HI all -- since we haven't quite set a time, I've made emergency reservations at both the Elephant and Castle and the Fish House, both for 5:30-ish. Those can of course be changed or cancelled. The downside is that neither is in the bar area proper; the upside is that it might not be as loud/smoky. The guy at the Fish House said that if we wanted to get in and get a table for happy hour (3:30-6:00), we'd need a scout or two to get there early.

So ... I could use some feedback.
  1. Are the day/time ok?
  2. should we meet at a conference site and walk together or meet at the restaurant? If the latter, we can act like table vultures together if we want to sit in a bar area.
  3. Is there anything else I should have thought of?


Thanks -- and e-mail me if you have any questions. Remember, the Blogfest is open to all Bloggers, the only "rule" being that, if a person blogs Pseudonymously, everyone alse attending will respect that person's wishes about whether or not their cover gets blown!

Don't forget to check the weather reports, folks ... Seattle is having a little cold snap at the moment!

Another Update



Ralph Luker at Cliopatra has graciously made the call on the meeting place for us -- the registration desk at the Sheraton at around 5:30. And given us tell-tale clues for recognizing each other:

a) have extravagant academic hair;
b) are wearing a mouse pad instead of a name tag;
c) appear to be chanting "Sharon Howard is a goddess";
d) have a cup of coffee in one hand and a little stack of cookies in the other; or
e) are wearing pajamas instead of your usual conventioneering get-up


I will not be wearing pajamas, as I do not yet have tenure, but I will probably have a coffee cup of the large variety in my hand!

First Classes


First classes today went reasonably well, and I haven't lost any classes yet, now that I've got double-digit enrollment. We start on Magna Carta in the surveys tomorrow and I have to put together a background lecture on the French Revolution and Liberalism and Conservatism tomorrow. DInner Wednesday night with a friend coming in early for the conference! Woohoo!

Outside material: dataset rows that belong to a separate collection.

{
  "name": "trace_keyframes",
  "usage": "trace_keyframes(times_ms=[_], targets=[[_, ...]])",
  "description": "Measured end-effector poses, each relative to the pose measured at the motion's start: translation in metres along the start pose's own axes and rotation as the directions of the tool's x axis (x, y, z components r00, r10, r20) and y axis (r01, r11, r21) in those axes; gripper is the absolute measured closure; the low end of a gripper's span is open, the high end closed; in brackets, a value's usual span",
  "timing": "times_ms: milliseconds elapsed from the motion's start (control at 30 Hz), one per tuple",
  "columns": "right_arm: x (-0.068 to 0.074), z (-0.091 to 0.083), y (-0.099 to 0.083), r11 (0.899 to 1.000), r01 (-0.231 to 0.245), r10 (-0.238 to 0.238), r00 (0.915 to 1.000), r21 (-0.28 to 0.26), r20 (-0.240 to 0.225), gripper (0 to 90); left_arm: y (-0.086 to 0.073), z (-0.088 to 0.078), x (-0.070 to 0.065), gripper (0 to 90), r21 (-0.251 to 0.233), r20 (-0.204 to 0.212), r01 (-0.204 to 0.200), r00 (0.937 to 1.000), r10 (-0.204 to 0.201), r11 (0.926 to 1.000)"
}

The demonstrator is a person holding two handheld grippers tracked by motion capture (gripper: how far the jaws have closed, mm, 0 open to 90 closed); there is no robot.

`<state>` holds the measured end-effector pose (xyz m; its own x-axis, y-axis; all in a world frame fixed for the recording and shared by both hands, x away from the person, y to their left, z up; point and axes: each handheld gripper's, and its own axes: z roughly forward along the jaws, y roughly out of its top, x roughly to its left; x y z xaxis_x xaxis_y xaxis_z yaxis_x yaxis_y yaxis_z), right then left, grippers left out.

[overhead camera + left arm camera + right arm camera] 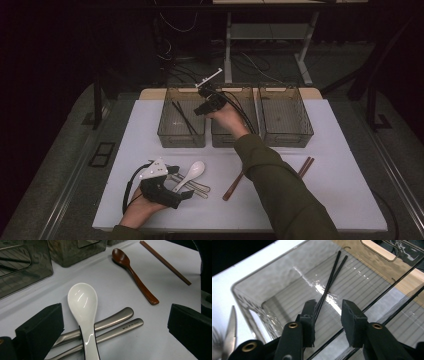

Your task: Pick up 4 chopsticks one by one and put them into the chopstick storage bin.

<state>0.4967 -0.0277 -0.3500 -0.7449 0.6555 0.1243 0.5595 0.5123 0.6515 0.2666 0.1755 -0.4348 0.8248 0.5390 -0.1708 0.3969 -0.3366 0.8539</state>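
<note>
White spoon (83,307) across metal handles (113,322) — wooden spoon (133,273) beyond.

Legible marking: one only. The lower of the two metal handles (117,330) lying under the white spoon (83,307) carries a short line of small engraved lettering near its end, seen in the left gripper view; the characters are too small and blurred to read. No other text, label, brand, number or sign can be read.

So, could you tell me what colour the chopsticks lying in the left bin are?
Black chopsticks; the right gripper view shows them best.
</note>
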Motion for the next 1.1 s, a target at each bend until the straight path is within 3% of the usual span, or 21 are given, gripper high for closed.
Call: trace_keyframes(times_ms=[367,800,1100], targets=[[-0.007,-0.023,-0.017,0.995,-0.004,-0.005,0.9958,-0.096,-0.092,49.1,0.000,0.001,0.000,0.0,0.011,-0.001,-0.011,0.9999,0.011,0.9999],[-0.010,-0.060,-0.052,0.984,0.054,-0.068,0.9944,-0.170,-0.081,40.3,-0.001,0.002,0.000,0.0,0.021,-0.008,-0.009,0.9999,0.009,0.9997],[-0.015,-0.084,-0.079,0.979,0.057,-0.074,0.9937,-0.196,-0.084,40.0,-0.003,0.002,0.002,0.0,0.020,-0.011,0.001,0.9999,-0.001,0.9998]])
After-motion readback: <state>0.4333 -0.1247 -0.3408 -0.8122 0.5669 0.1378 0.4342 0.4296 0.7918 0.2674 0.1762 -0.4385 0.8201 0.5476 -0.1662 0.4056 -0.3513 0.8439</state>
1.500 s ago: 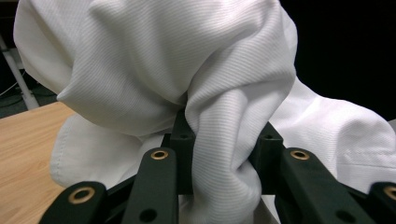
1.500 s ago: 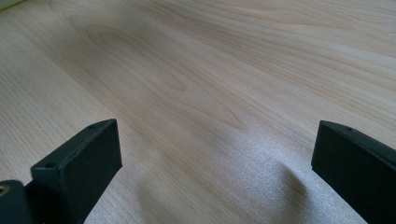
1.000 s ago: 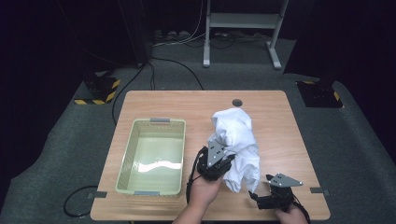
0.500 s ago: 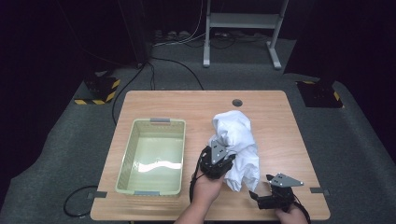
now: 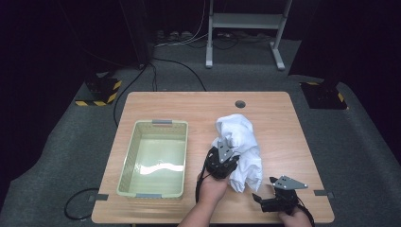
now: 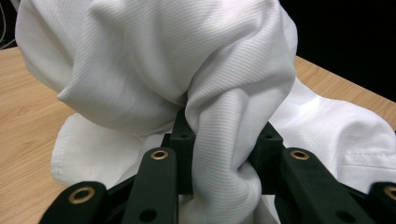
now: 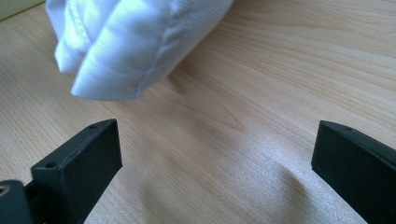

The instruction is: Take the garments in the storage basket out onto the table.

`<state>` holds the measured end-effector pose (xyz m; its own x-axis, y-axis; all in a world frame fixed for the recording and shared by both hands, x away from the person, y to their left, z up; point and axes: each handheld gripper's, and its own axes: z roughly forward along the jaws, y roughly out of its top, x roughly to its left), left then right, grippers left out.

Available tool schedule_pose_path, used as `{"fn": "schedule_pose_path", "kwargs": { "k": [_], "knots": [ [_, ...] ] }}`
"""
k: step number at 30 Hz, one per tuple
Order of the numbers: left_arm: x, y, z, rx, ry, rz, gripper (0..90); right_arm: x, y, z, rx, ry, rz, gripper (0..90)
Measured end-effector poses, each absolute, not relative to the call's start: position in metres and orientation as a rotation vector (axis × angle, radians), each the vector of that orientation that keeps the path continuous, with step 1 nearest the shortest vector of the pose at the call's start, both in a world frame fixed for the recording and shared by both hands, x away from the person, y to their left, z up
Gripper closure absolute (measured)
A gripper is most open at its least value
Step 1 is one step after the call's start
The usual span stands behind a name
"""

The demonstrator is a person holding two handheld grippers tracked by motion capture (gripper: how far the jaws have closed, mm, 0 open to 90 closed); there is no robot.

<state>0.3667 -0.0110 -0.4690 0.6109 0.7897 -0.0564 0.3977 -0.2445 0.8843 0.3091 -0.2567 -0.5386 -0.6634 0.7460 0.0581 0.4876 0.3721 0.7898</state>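
A crumpled white cotton garment [image 5: 240, 149] lies heaped right of centre on the light wooden table [image 5: 279, 118], just beside a pale green rectangular plastic basket [image 5: 127, 168]. The left gripper [image 5: 221, 163] has its 2 black fingers [image 6: 180, 135] pinching a fold of the white cloth, which drapes over them. The right gripper [image 5: 269, 201] rests near the table's front edge, its fingers [image 7: 88, 149] spread wide over bare wood, apart from the garment's hem.
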Motion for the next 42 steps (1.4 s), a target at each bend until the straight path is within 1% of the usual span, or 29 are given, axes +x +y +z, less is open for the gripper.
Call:
{"fn": "schedule_pose_path", "kwargs": {
  "k": [22,42],
  "knots": [
    [0.381,-0.024,-0.494,1.897,0.993,0.480,68.6,0.309,-0.257,-0.539,1.083,2.326,1.183,1.0],
    [0.389,-0.034,-0.515,1.974,1.030,0.416,64.1,0.309,-0.257,-0.539,1.082,2.325,1.184,1.0]
  ]
}}
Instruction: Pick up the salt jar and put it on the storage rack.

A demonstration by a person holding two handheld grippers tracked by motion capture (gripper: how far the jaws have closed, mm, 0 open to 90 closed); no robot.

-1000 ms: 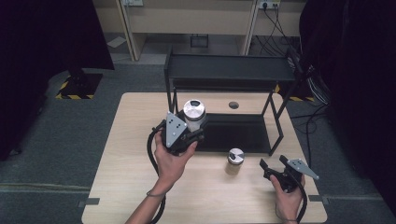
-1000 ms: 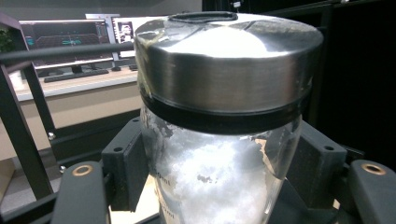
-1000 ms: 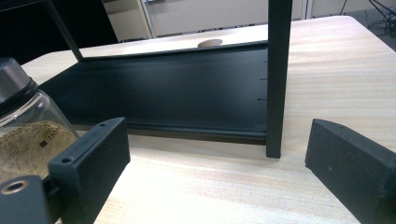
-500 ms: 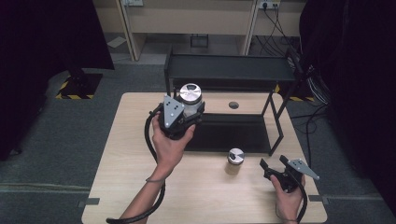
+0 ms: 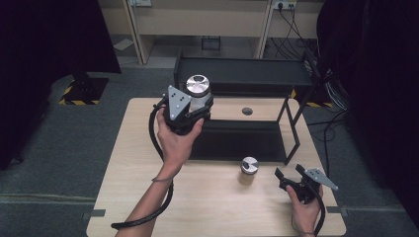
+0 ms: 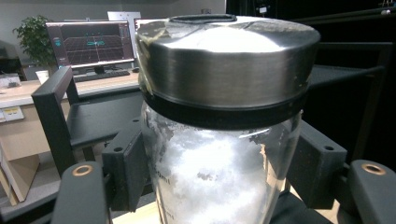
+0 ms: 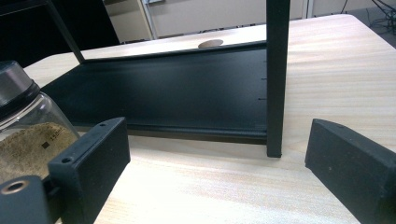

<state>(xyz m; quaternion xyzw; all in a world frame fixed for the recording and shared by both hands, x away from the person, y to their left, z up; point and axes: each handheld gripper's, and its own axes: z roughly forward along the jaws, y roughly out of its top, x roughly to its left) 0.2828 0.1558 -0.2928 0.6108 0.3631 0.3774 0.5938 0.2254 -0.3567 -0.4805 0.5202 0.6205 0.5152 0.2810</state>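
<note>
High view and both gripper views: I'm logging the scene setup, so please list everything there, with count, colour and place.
Jar with white filling: one, clear glass, silver lid, held above the rack's left end.
Jar with brown filling: one, clear glass, silver lid, standing on the table in front of the rack.
Rack: one, black, two shelves, at the table's far side.
Table: one, light wood, with a round hole near the far edge.
Monitor: one, lit, on a desk in the background.
Left hand-held gripper: black, shut on the white-filled jar.
Right hand-held gripper: black, open, low at the table's near right.
</note>
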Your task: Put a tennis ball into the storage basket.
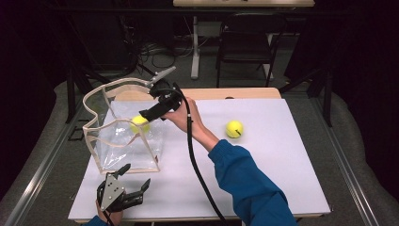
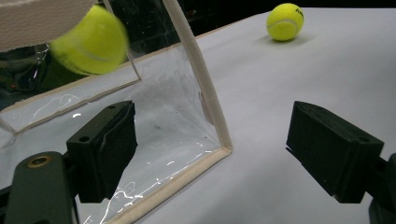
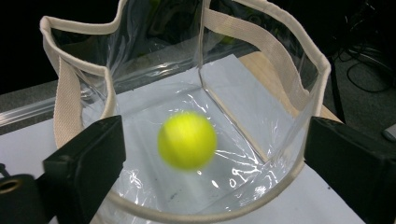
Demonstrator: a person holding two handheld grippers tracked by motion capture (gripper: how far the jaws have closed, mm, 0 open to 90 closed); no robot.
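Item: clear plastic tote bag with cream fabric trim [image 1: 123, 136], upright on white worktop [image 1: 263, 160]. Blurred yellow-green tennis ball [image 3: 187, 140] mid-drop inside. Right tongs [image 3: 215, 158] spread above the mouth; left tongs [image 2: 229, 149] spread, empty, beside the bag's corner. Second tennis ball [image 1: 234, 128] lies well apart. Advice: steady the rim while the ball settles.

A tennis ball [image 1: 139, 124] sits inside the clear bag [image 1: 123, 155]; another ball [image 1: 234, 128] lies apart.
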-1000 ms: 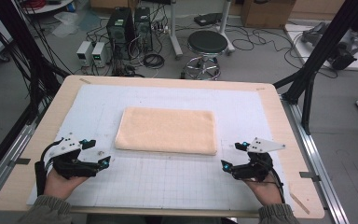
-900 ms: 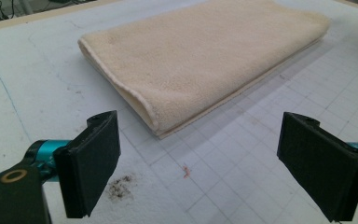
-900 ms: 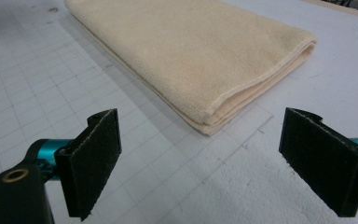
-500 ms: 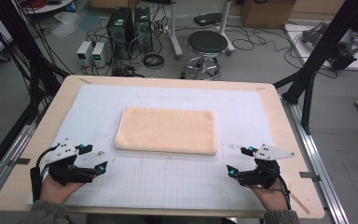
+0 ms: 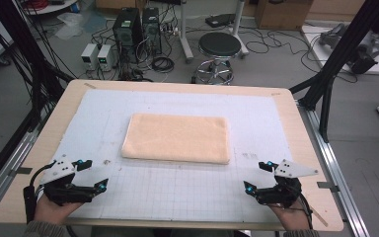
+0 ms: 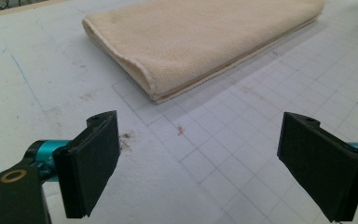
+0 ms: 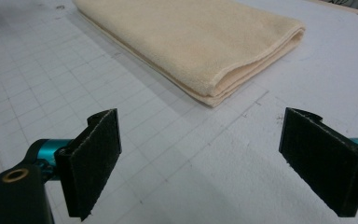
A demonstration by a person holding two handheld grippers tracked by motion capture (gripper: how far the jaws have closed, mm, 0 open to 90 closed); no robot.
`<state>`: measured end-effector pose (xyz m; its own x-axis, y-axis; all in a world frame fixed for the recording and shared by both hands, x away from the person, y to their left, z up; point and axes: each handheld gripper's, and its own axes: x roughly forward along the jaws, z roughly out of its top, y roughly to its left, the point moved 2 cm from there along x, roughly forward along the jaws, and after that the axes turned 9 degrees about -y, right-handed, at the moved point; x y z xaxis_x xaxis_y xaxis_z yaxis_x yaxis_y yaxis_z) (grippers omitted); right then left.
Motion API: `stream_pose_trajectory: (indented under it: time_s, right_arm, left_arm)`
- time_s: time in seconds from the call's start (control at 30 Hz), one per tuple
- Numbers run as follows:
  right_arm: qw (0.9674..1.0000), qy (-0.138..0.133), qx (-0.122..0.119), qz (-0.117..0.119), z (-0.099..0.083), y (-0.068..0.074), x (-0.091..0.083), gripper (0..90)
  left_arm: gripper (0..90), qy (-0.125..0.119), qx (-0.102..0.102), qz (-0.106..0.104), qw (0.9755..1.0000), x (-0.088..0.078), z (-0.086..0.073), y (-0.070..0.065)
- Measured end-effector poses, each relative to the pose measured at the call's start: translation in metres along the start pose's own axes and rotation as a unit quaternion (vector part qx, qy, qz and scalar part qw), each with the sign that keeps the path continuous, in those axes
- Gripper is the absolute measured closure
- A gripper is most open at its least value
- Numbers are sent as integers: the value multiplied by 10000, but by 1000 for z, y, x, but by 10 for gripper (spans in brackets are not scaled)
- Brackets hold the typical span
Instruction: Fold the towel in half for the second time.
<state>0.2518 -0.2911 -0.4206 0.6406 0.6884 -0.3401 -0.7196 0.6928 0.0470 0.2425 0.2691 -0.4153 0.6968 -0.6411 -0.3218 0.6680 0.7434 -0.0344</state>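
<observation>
The left hand-held gripper (image 5: 91,175) sits low near the front left corner of the surface (image 5: 286,113), its jaws standing wide apart with nothing between them. The right hand-held gripper (image 5: 257,176) mirrors it at the front right, jaws equally wide and empty. Both point toward the folded towel (image 5: 177,137), which lies flat in the middle of the white gridded mat (image 5: 177,192), well apart from either one.

If they go for the towel, the likeliest slip is catching only the top layer. In the right gripper view the near corner (image 7: 214,95) shows several stacked folds, so a shallow pinch would peel one ply and drag the rest out of shape. The lower jaw could also scrape or snag the mat if it comes in too flat. From the left gripper view the folded edge (image 6: 144,79) looks rounded and thick, though I can't quite tell how many layers it has, so a grip there might slide off. Uneven timing between the two hands would skew the towel.
</observation>
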Motion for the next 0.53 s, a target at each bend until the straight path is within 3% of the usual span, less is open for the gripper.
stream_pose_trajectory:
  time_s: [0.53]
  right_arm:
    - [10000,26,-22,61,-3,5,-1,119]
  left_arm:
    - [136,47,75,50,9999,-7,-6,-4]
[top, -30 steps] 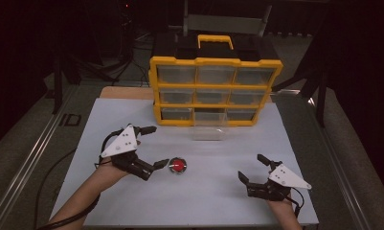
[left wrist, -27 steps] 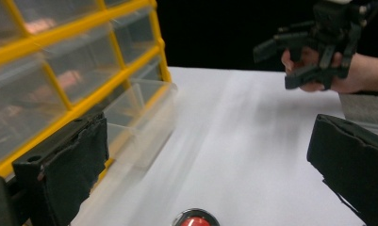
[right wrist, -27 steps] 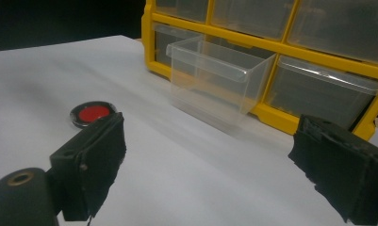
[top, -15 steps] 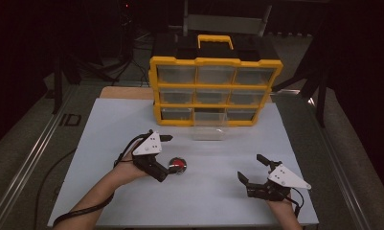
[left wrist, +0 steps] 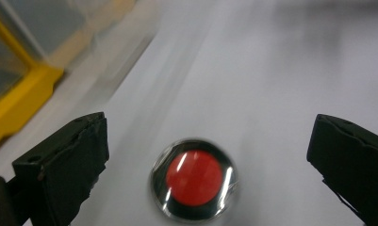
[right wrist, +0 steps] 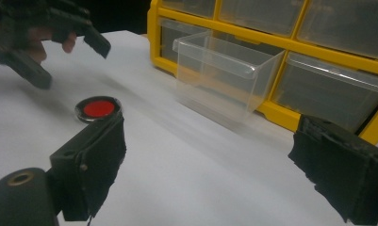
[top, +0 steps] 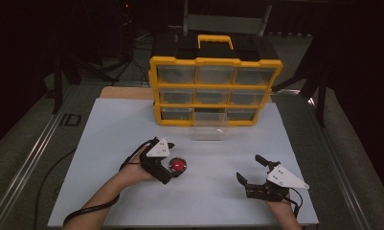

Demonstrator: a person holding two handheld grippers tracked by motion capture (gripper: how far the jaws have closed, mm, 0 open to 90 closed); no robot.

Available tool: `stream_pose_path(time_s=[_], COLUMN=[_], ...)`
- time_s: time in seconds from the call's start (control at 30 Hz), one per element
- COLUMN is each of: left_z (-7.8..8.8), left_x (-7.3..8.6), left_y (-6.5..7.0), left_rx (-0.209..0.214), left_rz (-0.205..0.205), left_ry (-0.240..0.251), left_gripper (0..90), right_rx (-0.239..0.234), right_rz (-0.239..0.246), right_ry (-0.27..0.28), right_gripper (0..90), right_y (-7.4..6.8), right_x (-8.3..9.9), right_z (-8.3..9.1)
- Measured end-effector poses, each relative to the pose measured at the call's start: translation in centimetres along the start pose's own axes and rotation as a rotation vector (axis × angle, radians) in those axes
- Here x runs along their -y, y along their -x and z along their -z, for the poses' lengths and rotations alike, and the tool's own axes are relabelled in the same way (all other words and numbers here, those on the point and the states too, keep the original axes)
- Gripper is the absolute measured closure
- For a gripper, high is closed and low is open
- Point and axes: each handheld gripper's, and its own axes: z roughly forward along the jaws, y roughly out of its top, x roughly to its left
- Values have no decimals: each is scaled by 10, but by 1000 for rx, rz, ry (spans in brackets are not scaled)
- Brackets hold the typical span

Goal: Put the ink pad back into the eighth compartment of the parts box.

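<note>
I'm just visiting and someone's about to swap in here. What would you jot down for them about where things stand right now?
Left gripper: open, jaws on either side of the round red-topped piece, which lies on the white table, not gripped.
Right gripper: open, holding nothing, low over the table's right part.
Clear drawer: pulled out of the yellow organizer, bottom row, middle.
Done: drawer open.
Left: probably grip the piece and drop it in the drawer.

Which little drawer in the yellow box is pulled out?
The clear plastic drawer in the bottom row's middle slot of the yellow organiser; the other drawers sit flush.
</note>
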Motion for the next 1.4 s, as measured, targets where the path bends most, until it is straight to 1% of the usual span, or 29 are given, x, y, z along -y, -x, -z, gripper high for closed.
stream_pose_path(time_s=[0.03, 0.17, 0.2, 0.4, 0.43, 0.47, 0.5, 0.57, 0.6, 0.7, 0.77, 0.8, 0.83, 0.87, 0.93, 1.0, 1.03, 1.07, 1.13, 1.17, 1.2, 1.23, 1.4], left_z=[-3, -10, -13, -22, -24, -26, -28, -30, -32, -34, -36, -36, -36, -36, -35, -35, -35, -35, -35, -35, -34, -34, -34], left_x=[2, 6, 6, 9, 10, 11, 12, 13, 14, 15, 15, 15, 16, 16, 16, 16, 16, 16, 15, 15, 14, 14, 13], left_y=[0, -1, -2, -4, -4, -5, -5, -5, -4, -5, -6, -6, -7, -7, -7, -7, -7, -8, -7, -7, -6, -6, -5], left_rx=[-8, -5, -9, -10, -9, -17, -11, -22, -15, -19, -26, -26, -22, -18, -24, -11, -5, 2, 1, 4, 5, 8, 10], left_rz=[4, 15, 18, 33, 42, 46, 51, 48, 54, 54, 57, 57, 67, 65, 63, 67, 70, 82, 82, 81, 82, 77, 82], left_ry=[-10, -38, -53, -86, -87, -100, -104, -124, -129, -157, -180, -180, -180, -180, -178, -182, -183, -184, -192, -194, -194, -197, -211], left_gripper=[12, 20, 21, 30, 30, 32, 34, 47, 48, 59, 100, 107, 122, 139, 163, 181, 205, 205, 217, 244, 244, 282, 302], right_rx=[-1, -1, 1, -2, -2, -1, -2, -1, -2, -2, -2, -2, -2, -2, -1, -1, -1, -1, -1, -1, -1, 0, 3], right_rz=[1, 1, 2, 5, 5, 6, 8, 10, 11, 10, 11, 11, 10, 10, 8, 7, 8, 8, 9, 11, 11, 10, 8], right_ry=[-3, -3, -4, -6, -6, -9, -10, -13, -13, -14, -14, -14, -13, -13, -14, -14, -14, -14, -13, -12, -12, -13, -13], right_gripper=[101, 101, 100, 101, 101, 101, 101, 101, 101, 101, 101, 101, 101, 101, 101, 101, 101, 101, 101, 101, 101, 101, 101], right_y=[0, 0, 0, 1, 1, 0, 0, 0, 0, 0, 0, 0, 0, 0, 0, 0, 0, 0, 0, 0, 0, 0, 0], right_x=[0, 1, 1, 2, 2, 2, 2, 2, 2, 2, 2, 2, 2, 2, 2, 2, 2, 2, 2, 2, 2, 2, 2], right_z=[0, -1, -1, -1, -1, -1, -1, -2, -2, -2, -2, -2, -2, -1, -1, -1, -1, -1, -1, -1, -1, -1, 0])
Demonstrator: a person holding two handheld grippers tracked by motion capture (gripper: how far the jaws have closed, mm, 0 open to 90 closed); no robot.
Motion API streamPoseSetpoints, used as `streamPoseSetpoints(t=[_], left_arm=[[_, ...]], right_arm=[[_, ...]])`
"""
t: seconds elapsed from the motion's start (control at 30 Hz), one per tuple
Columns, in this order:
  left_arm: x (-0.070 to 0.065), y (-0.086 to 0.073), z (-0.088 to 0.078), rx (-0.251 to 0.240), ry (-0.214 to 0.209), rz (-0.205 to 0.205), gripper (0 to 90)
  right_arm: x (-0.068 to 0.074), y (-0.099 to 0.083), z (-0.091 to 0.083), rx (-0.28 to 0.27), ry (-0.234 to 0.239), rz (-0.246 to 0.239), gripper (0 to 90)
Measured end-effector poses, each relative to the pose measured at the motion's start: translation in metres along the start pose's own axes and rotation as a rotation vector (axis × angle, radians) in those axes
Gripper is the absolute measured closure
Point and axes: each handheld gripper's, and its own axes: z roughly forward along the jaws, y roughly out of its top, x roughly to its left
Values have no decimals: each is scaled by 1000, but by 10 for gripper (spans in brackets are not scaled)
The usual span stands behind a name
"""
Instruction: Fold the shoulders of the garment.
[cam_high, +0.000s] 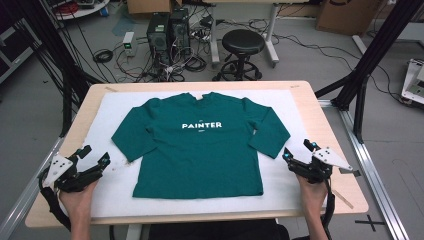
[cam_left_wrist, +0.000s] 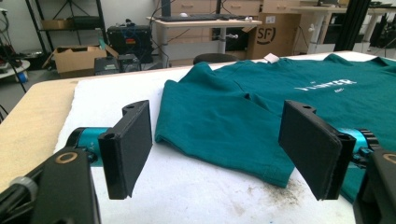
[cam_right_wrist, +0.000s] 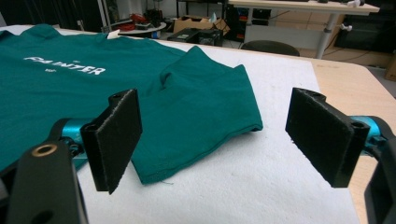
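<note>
Two grippers wait wide apart and empty, the left gripper (cam_high: 95, 156) at lower left, the right gripper (cam_high: 297, 150) at lower right. Between them a green shirt (cam_high: 200, 150) lies flat and unfolded, mid-frame, on a white pad (cam_high: 280, 192). Folding seemingly hasn't begun.

A dark green long-sleeved T-shirt (cam_high: 200, 145) lies flat and face up on the white pad (cam_high: 280, 190) — "PAINTER" in white across its chest, both sleeves angled outward and down.
</note>
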Motion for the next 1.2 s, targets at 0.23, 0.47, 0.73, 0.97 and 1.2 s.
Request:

Saturday, January 01, 2005

Info for the Blogfest

Info for the Blogfest


 Posted by Hello


ADM in spirit. The hair and the face are actually similar, but I'm built more like a middle-aged academic-type. I'm also for some reason on a total Tom Jones thing these days. I think it's the New Year's Party spirit. Last week it was ABBA, and day before yesterday, Leonard Cohen covers ... Go Figure! Happy New Year's, Everybody!!

Blogfest Update


So far, we have two votes for the Fish House and one for the Elephant and Castle. I'm going to call both tomorrow (or maybe today) and check on reserving tables for Friday evening. 5:30 puts us across from the 2-year and Grad Student receptions, though. Is that a problem for anyone?